Curated Commons // Edition 13
Thank you for subscribing and welcome to the Thirteenth edition of Curated Commons. Let’s dive right in.
Netflix, but as a cultural beacon
Reed Hastings has famously said that Netflix is competing with sleep. Before he conquers that, he might as well get into branded products based on Netflix originals. Their new series “The Queen’s Gambit” has sent sales of chess sets soaring!
https://www.nytimes.com/2020/11/23/arts/television/chess-set-board-sales.html
Can you enforce your standards on others?

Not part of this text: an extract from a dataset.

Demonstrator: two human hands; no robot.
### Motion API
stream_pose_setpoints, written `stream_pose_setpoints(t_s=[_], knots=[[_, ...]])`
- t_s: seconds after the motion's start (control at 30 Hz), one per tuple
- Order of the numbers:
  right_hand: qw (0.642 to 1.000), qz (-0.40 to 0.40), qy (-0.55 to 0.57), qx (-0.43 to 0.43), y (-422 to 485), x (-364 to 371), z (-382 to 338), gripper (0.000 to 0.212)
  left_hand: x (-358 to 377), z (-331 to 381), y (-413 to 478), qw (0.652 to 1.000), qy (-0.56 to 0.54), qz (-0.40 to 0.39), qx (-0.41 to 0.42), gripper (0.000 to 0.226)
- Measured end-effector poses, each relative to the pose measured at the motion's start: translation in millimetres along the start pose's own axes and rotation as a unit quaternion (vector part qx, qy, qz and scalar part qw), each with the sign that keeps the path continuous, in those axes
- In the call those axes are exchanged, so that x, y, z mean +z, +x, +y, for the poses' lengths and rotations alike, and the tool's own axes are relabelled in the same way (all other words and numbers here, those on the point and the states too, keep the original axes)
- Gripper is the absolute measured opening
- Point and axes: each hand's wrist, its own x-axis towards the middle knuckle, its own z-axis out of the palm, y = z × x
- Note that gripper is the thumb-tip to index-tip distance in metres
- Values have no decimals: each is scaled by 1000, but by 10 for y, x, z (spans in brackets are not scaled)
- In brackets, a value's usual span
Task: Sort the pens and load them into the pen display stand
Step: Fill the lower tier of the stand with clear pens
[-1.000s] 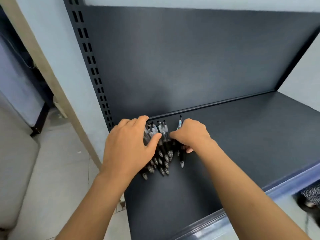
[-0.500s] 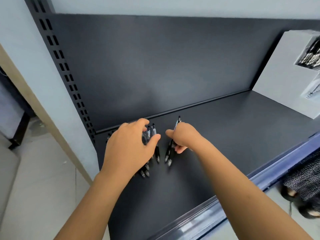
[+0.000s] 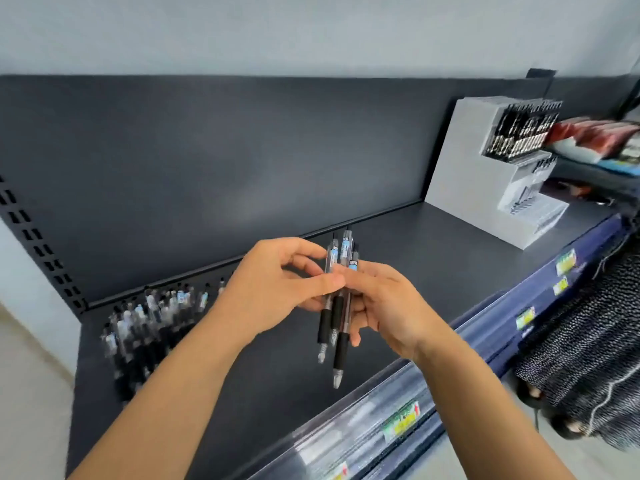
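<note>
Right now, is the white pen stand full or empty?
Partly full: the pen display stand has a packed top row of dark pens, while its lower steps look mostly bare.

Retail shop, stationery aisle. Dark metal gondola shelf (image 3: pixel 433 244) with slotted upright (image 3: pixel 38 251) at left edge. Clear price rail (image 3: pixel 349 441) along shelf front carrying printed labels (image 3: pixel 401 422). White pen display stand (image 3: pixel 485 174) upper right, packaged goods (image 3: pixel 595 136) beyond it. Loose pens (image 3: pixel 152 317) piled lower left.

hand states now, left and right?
Left hand: pinching the bunch of pens.
Right hand: gripping the same bunch of pens.
</note>
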Motion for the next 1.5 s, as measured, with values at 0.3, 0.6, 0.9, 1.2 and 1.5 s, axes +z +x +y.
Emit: stream_pose_setpoints(t_s=[0.3,0.6,0.9,1.2,1.5], knots=[[987,141,-37,-62,-854,-1980,-111,29,2021,504,605,995,-68,-69,-11,18],[961,255,53,-88,-1168,-3720,-269,22,3438,874,1579,990,-69,76,102,25],[942,306,36,-132,-545,-4726,-291,24,3881,823,2698,955,30,212,205,26],[951,271,11,-151,147,-5230,-390,21,4142,674,3409,922,172,251,241,24],[962,203,10,-180,355,-5419,-452,17,4275,578,3507,899,291,268,187,30]])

That was click-baity, but that’s pretty much what Swiss citizens will be voting to decide on the 29th of November.
https://www.hrw.org/news/2020/11/27/switzerlands-crucial-vote-corporate-accountability
On November 29, Swiss citizens will decide whether Swiss companies should be required to introduce human rights and environmental safeguards to their global business practices. Voting in favor of the proposal brought by the Responsible Business Initiative could help improve the lives of many workers and communities around the world.
Supporting local book stores, through an Amazon by a different name?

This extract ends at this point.